Muslim who flew to Turkey from Erbil, told the media that he was in Turkey to allay Ankara’s concerns over Kurdish separatism, and to explain why the Syria’s Kurdish regions needed a local administration to run their own affairs.

"Kurds will need to have a status in the new order in Syria,” Muslim told Anadolu News Agency. “But what's in question now is a provisional arrangement until we arrive at that phase. It's not about making a constitution, but practical rules are necessary.”

Muslim told Turkish officials that a local administration would include other ethnic groups such as Christians, Turkmen and Arabs who live in the Kurdish-majority areas in northeastern Syria.

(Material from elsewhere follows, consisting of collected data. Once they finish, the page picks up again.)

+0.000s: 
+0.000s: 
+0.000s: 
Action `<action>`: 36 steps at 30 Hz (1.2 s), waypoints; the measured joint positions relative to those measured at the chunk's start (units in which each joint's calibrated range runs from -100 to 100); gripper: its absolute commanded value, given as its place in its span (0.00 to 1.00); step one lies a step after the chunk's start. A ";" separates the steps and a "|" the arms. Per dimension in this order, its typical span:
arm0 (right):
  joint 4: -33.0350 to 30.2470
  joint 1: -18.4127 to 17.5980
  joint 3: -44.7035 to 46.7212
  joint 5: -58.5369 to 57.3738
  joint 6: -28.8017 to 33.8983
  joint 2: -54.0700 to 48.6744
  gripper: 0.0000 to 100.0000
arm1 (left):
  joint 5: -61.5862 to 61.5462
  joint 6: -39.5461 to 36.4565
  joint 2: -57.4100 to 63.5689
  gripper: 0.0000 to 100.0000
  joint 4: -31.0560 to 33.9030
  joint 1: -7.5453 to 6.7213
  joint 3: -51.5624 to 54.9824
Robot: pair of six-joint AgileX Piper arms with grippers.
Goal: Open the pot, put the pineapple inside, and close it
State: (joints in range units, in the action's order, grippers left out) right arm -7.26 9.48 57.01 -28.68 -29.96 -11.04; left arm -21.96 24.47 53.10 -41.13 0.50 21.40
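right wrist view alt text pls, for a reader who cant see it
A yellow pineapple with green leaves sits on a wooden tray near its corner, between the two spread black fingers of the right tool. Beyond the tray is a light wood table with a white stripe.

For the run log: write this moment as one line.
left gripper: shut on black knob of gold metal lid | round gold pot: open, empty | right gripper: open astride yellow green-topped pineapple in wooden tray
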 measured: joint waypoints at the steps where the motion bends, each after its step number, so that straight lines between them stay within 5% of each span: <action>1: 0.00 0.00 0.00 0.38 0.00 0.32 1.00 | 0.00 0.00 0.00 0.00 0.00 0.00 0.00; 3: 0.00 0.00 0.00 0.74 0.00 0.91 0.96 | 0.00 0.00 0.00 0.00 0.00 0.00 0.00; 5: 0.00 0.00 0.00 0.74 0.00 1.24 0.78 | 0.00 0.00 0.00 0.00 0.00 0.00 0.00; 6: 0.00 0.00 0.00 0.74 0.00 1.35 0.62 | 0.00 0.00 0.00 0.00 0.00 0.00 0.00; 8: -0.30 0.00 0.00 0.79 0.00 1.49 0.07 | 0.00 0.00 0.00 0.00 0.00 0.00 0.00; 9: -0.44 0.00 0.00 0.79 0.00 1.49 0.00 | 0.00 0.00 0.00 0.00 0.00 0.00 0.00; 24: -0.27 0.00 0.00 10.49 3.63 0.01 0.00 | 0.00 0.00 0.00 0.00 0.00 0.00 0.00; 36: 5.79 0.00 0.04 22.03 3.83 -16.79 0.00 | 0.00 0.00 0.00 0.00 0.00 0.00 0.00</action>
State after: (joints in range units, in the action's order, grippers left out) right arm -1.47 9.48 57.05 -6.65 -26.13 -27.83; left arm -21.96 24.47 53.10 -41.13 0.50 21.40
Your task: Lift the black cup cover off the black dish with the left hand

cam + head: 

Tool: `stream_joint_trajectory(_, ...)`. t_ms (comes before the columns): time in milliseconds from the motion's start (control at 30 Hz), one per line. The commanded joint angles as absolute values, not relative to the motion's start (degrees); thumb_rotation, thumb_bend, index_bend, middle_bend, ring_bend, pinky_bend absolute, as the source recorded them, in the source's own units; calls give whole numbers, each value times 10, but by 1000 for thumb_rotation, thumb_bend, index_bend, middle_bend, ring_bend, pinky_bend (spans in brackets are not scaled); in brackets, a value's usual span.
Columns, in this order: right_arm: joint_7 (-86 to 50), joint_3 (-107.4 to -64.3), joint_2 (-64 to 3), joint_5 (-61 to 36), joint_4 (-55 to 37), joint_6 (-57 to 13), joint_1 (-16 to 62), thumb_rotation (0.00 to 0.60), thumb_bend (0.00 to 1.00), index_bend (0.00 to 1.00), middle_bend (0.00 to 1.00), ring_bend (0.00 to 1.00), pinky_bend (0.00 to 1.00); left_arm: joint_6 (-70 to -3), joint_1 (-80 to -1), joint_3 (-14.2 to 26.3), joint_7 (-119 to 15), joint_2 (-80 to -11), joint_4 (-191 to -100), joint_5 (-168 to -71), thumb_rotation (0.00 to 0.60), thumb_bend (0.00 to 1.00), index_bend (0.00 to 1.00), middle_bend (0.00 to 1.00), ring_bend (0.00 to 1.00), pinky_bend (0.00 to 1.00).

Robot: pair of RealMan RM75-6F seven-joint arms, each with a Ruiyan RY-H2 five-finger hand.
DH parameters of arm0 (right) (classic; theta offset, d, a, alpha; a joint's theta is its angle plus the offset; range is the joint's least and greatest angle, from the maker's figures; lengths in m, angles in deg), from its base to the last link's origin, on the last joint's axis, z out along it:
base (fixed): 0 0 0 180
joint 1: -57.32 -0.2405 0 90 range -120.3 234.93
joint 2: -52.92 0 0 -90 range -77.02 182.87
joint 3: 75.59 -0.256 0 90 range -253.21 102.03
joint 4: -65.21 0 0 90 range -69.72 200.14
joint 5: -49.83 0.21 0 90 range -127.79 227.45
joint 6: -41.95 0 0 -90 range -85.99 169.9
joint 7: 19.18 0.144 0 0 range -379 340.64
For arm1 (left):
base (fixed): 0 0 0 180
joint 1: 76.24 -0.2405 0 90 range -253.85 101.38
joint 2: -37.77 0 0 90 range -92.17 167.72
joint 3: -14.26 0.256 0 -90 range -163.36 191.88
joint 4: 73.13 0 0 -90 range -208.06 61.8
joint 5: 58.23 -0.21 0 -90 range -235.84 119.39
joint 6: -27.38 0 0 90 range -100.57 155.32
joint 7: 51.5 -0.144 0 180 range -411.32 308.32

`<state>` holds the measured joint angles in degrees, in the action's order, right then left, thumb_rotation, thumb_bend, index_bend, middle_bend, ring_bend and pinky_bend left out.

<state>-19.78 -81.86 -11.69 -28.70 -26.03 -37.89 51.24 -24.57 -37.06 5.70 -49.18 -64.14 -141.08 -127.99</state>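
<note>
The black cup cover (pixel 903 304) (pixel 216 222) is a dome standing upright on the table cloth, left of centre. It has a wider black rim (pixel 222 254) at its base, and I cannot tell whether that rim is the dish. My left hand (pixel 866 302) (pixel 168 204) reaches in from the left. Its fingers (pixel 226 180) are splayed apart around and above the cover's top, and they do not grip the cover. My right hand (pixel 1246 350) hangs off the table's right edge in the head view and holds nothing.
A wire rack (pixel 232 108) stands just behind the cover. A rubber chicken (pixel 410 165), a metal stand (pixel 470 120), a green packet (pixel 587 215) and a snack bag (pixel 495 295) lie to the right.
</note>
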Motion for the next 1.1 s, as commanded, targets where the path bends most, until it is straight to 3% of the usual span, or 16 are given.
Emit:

“Our thought is to establish a provisional council of 40 to 50 -- maybe a hundred people,” he said. “This council will comprise Kurds, Syriacs, Arabs and Turkmens. They will choose the provisional administration from among themselves.”

Since the start of the Syrian revolution against the rule of President Bashar al-Assad more than two years ago, Turkey has been uneasy about the presence of the PYD -- which it sees as a branch of its own outlawed Kurdistan Workers Party (PKK) -- along its borders.

In turn, PYD officials have accused Turkey of supporting radical Islamic fighters who try to take over Kurdish towns and villages near the border, including the radical Jabhal al-Nusrah, which the Kurds accuse Ankara of backing.

Muslim’s visit appears to have eased suspicions between both sides. Speaking to the media, Muslim said that he had conveyed the Kurds’ concern about the radical Jabhat al-Nusrah to Turkish foreign ministry officials.

Other Syrian Kurdish parties applauded the meeting between Muslim and Turkey, believing it will help the Kurdish cause in Syria.

Shalal Gado, representative of the Kurdish Left Party in Sulaimani said he believed that it was the successful rout of Islamic fighters by the People’s Defense Units (PYG) – the PYD’s armed wing – in the Kurdish areas that that forced Turkey to meet with Syrian Kurds.

“Until recently most Kurdish leaders believed the YPG is a curse to the Kurdish cause and that that organization is unable to talk to the world,” Gado told Rudaw. “But this visit disproved that perception.”

Muslim also told Dicle News that Turkish officials had promised to reopen some of their border crossing and customs points along the Kurdish areas of Syria.

Jadan Ali, head of the Kurdish Reform Movement in Syria, said that Turkey has finally realized that the YPG is a force to be reckoned with, hence calling a meeting with Muslim.

“But there are other reasons too,” said Ali. “Turkey sees that the main Syrian opposition groups are getting weaker and that the Assad regime is regaining strength.”

Ali said that at this critical phase in the Syrian revolution, Turkey knows that it is better to talk to the PYD than keep it as an enemy.

Meanwhile, some Kurdish groups expressed a sense of betrayed by the PYD.

Mahmoud Muhammad, representative of the Kurdish United Democratic Party in Syria, said that the PYD had branded all other Kurdish groups as Turkish agents in the past, yet Muslim himself flew to Turkey on an official visit.

Muhammad said that his party had declined several invitations from Turkey in the past, insisting on Kurdish unity instead.